───── DATA RECORDS
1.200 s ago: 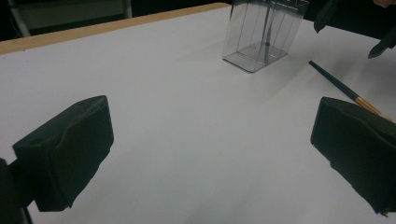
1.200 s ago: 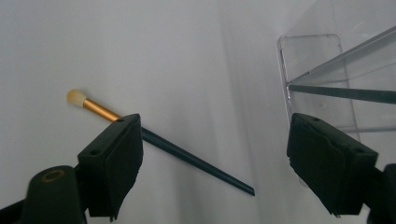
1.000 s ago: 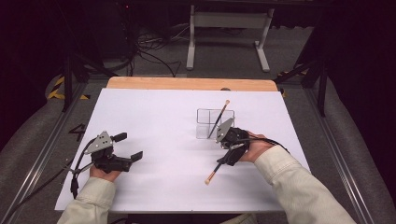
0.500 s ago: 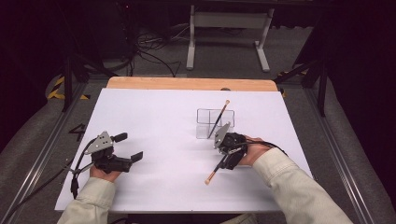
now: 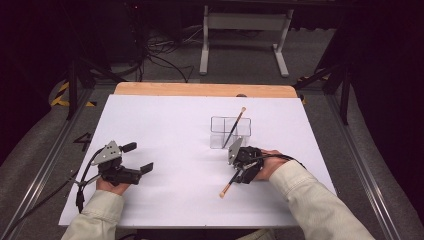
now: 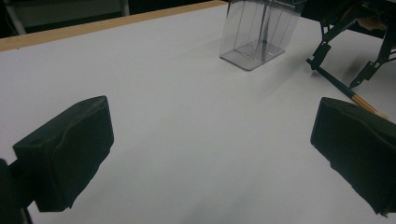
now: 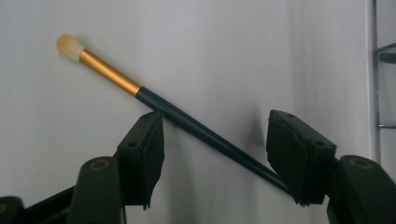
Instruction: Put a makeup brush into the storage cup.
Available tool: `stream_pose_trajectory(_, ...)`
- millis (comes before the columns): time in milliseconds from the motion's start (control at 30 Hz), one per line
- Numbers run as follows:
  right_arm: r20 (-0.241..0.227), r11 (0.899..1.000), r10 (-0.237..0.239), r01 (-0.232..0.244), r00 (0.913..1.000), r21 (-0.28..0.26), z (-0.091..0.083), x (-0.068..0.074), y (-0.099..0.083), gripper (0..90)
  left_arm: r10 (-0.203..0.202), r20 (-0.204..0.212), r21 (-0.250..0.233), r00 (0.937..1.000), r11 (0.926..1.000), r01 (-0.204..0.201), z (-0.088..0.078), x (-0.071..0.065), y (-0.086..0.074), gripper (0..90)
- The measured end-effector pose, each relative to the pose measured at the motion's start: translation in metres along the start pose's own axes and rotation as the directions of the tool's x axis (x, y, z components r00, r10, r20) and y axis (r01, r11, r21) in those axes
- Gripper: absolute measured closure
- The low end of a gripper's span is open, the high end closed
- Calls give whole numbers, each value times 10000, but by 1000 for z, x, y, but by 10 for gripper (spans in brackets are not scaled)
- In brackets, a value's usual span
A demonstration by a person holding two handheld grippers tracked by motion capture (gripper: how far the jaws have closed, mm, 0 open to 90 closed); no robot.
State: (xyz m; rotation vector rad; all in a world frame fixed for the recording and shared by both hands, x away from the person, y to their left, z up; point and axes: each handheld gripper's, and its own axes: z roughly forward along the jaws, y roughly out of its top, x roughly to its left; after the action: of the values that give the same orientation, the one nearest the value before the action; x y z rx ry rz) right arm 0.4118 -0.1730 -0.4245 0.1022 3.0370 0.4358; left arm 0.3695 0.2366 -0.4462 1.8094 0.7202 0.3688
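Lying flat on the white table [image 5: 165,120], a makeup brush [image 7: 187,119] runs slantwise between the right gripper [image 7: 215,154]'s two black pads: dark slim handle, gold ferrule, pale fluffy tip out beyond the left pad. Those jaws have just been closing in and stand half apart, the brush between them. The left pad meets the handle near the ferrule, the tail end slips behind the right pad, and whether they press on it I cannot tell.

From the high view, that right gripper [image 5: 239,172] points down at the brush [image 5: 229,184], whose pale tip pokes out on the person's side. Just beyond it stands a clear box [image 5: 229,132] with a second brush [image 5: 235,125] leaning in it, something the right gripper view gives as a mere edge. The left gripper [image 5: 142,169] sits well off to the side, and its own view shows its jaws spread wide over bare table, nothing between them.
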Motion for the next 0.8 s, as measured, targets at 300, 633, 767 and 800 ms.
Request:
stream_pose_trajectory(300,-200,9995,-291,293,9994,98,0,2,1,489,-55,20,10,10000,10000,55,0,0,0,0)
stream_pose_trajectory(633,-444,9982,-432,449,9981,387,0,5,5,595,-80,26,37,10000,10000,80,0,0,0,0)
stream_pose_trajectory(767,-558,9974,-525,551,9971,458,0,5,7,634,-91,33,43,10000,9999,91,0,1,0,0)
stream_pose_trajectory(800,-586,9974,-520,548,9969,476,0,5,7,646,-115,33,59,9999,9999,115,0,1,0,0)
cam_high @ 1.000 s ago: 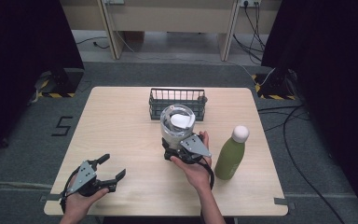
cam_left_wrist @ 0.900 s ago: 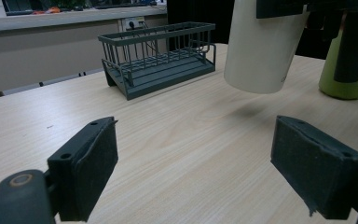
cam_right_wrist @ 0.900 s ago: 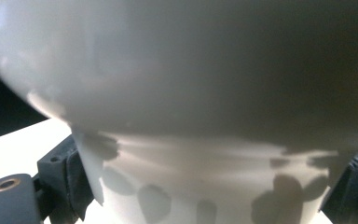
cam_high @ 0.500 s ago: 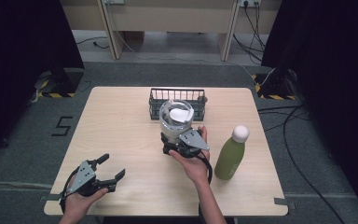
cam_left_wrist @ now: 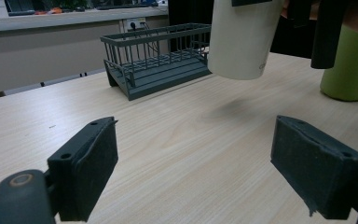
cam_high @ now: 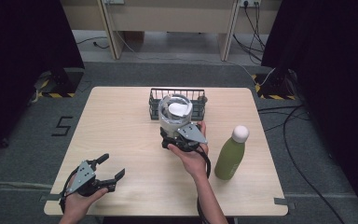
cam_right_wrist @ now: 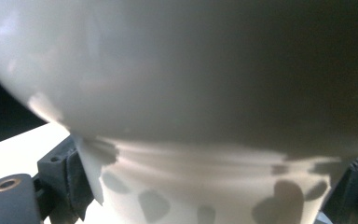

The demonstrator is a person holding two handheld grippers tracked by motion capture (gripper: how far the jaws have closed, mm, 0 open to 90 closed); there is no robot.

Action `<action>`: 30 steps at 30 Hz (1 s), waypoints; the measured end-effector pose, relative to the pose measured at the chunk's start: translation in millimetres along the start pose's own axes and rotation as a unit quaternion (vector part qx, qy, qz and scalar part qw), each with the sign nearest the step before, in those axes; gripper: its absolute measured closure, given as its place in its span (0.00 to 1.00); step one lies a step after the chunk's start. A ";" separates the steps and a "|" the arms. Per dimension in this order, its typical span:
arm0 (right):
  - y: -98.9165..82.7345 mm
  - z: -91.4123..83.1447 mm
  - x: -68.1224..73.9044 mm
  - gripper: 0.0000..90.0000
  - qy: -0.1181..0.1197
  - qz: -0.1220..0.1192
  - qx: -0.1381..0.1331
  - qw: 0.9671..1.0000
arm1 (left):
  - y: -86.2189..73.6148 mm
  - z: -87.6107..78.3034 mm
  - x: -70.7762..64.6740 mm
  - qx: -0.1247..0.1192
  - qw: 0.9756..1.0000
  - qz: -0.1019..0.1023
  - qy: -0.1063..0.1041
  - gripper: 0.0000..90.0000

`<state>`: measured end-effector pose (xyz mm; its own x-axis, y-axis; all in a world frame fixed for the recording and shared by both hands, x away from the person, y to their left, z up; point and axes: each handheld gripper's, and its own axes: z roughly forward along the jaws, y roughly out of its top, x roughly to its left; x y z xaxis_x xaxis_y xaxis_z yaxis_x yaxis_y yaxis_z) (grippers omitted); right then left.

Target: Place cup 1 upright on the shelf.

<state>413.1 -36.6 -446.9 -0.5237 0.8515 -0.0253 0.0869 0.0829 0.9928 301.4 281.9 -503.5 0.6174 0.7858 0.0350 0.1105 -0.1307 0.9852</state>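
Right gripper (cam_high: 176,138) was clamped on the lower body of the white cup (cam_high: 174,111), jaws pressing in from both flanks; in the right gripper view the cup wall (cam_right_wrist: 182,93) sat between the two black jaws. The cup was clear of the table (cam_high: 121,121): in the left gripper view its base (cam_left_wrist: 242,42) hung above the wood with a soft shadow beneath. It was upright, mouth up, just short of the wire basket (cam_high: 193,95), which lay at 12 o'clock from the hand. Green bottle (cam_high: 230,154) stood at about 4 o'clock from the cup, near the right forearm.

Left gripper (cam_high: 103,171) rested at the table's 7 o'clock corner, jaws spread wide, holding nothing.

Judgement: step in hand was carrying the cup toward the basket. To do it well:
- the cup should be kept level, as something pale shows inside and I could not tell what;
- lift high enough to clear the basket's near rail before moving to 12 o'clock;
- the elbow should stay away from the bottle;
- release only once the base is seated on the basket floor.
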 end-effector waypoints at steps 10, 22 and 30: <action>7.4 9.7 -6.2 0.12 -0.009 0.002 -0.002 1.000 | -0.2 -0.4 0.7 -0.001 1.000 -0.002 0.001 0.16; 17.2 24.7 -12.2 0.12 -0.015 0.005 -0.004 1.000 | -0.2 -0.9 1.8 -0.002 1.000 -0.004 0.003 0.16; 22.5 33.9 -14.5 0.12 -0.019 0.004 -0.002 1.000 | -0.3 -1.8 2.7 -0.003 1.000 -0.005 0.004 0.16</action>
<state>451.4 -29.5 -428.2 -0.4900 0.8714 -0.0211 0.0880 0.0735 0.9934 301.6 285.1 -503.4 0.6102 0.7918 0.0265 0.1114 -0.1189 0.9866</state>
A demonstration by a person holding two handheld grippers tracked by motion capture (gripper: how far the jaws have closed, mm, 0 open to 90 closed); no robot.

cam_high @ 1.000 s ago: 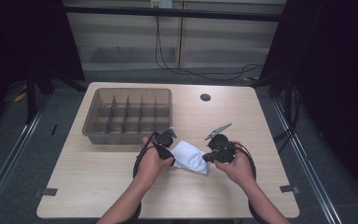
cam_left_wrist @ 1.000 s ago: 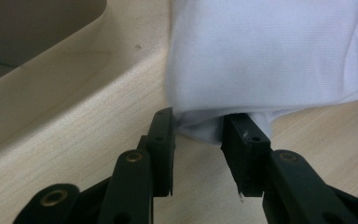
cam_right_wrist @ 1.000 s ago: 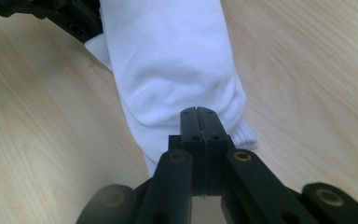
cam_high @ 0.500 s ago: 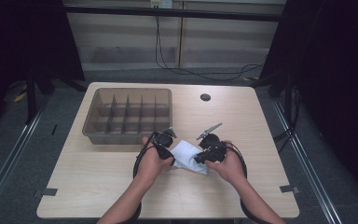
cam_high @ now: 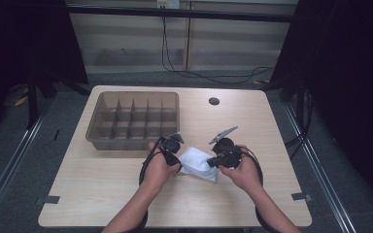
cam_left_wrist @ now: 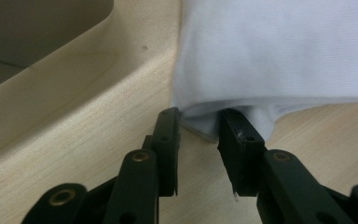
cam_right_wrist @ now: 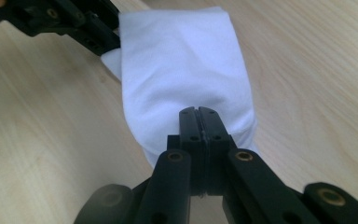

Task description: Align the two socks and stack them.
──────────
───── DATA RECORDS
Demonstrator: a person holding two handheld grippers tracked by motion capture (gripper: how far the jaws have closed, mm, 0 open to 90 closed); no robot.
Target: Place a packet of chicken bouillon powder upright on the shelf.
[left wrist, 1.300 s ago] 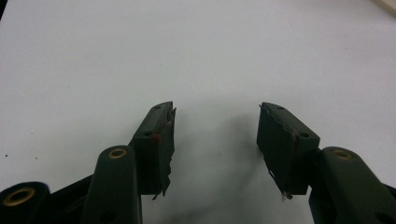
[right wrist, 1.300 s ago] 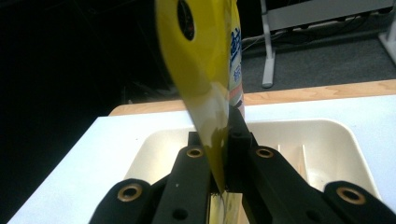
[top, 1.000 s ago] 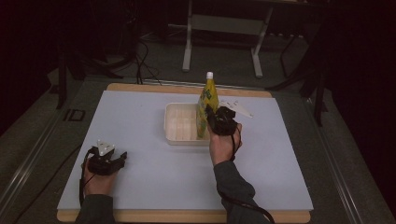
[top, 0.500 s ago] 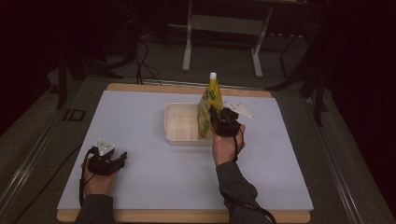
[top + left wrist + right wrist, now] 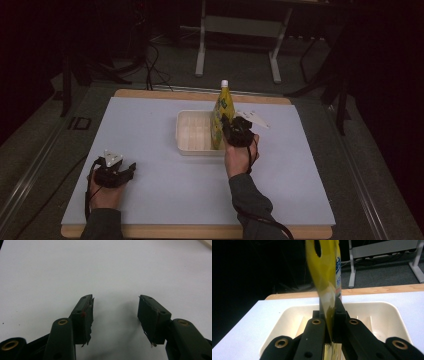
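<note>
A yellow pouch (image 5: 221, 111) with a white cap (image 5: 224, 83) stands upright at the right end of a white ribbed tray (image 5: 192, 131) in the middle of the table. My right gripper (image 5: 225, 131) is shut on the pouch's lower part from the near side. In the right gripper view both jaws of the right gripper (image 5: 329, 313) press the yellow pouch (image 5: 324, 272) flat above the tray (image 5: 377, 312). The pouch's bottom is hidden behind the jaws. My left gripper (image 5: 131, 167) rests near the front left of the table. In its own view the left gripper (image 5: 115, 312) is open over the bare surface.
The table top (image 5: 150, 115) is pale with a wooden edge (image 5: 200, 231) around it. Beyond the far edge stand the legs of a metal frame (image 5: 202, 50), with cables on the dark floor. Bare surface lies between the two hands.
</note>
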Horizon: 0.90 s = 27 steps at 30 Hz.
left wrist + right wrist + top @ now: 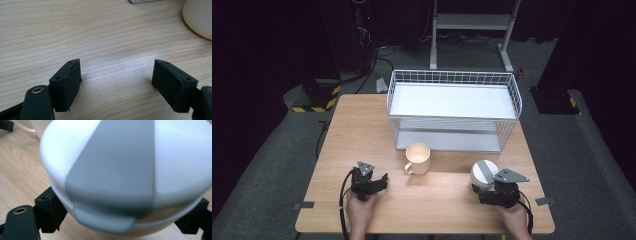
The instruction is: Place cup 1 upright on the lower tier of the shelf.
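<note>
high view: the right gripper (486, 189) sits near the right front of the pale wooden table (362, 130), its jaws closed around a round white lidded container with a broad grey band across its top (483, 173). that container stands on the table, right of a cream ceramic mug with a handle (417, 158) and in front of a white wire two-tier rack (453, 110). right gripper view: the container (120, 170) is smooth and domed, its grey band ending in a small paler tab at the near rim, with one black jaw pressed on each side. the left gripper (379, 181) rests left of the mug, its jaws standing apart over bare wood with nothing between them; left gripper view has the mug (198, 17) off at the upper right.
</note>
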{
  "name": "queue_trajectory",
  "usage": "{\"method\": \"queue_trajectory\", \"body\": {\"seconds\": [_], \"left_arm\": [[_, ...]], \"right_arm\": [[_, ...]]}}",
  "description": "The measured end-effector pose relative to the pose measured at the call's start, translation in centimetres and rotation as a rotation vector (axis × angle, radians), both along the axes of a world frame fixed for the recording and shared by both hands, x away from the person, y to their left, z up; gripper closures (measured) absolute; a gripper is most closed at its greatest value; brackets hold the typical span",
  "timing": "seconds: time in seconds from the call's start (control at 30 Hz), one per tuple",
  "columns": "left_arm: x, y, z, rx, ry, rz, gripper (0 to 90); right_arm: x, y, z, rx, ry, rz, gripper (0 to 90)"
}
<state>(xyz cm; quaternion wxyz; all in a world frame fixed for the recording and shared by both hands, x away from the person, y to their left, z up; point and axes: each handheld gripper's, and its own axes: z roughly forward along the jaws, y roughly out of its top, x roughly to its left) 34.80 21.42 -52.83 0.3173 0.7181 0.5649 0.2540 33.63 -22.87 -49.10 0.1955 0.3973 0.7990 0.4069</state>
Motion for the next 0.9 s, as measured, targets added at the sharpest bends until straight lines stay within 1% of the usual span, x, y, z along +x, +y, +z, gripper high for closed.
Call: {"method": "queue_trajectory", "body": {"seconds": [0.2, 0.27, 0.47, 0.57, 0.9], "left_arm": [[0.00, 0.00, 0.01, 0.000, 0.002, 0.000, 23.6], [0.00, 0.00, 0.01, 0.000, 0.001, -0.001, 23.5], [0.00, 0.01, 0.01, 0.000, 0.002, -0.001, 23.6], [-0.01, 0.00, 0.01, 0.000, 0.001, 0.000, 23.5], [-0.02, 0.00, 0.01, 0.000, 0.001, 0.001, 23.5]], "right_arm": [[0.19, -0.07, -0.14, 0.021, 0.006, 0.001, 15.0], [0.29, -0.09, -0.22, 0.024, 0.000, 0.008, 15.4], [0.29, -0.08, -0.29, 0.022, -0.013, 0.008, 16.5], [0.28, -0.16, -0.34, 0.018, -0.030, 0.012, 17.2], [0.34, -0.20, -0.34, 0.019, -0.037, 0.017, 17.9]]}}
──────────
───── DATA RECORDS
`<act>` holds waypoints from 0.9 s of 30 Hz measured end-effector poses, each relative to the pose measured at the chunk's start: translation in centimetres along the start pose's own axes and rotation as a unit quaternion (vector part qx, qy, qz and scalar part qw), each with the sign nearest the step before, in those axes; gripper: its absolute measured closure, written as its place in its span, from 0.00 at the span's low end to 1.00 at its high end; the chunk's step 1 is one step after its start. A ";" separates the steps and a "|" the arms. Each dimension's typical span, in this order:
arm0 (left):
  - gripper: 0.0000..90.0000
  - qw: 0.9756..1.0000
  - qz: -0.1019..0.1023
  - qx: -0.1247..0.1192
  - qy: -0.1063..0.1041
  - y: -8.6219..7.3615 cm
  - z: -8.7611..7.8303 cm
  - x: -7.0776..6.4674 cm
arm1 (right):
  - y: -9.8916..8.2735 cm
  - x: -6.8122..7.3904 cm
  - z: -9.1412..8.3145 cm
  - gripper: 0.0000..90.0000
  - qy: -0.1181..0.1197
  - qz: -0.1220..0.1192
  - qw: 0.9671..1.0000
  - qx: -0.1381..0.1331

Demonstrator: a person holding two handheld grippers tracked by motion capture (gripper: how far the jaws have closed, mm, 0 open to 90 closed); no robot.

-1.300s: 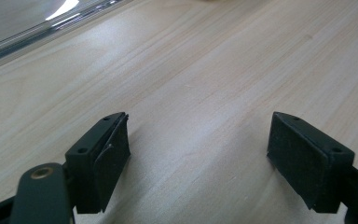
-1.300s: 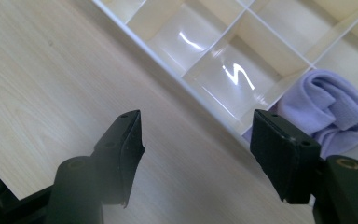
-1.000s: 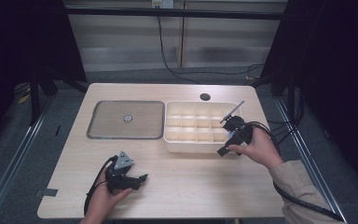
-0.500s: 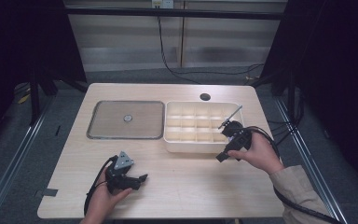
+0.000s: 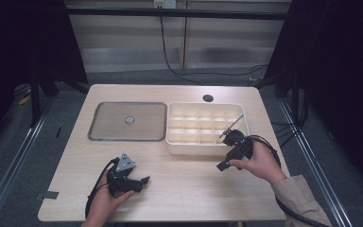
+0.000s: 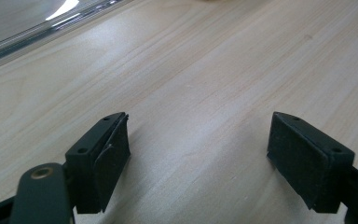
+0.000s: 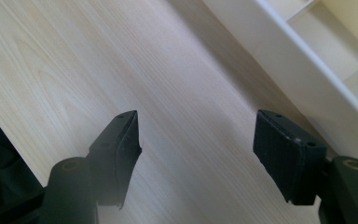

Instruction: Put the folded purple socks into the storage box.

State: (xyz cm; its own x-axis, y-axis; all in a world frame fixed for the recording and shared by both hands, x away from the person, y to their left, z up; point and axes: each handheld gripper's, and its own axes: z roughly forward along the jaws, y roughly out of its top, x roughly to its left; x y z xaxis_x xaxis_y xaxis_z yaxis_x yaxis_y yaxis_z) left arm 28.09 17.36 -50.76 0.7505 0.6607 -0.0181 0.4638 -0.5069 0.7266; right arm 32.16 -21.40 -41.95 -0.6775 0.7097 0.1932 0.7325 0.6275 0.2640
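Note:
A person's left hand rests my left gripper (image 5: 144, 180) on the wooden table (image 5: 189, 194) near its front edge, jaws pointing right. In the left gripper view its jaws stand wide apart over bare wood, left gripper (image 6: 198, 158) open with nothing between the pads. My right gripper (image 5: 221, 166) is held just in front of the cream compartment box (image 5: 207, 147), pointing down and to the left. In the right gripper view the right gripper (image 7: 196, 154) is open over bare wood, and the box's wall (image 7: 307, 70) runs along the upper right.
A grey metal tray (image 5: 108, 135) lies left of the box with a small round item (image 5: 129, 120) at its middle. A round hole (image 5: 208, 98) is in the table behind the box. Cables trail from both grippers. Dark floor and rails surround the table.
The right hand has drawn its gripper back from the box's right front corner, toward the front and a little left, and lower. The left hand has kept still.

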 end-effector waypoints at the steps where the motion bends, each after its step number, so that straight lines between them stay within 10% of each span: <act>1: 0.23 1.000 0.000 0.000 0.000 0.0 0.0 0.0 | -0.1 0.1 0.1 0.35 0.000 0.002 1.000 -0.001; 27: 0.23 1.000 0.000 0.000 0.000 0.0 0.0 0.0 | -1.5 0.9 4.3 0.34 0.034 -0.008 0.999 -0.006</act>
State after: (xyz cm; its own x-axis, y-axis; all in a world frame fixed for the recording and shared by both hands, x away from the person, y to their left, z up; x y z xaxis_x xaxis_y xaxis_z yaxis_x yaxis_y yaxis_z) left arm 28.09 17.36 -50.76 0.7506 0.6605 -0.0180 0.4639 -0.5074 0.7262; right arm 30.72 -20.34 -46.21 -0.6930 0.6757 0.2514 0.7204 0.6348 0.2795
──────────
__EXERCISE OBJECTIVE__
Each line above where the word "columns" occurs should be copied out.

__EXERCISE ANSWER__
- millis (comes before the columns): time in milliseconds from the motion's start (control at 30 Hz), one per line
  "columns": "left_arm: x, y, z, rx, ry, rz, gripper (0 to 90); right_arm: x, y, z, rx, ry, rz, gripper (0 to 90)"

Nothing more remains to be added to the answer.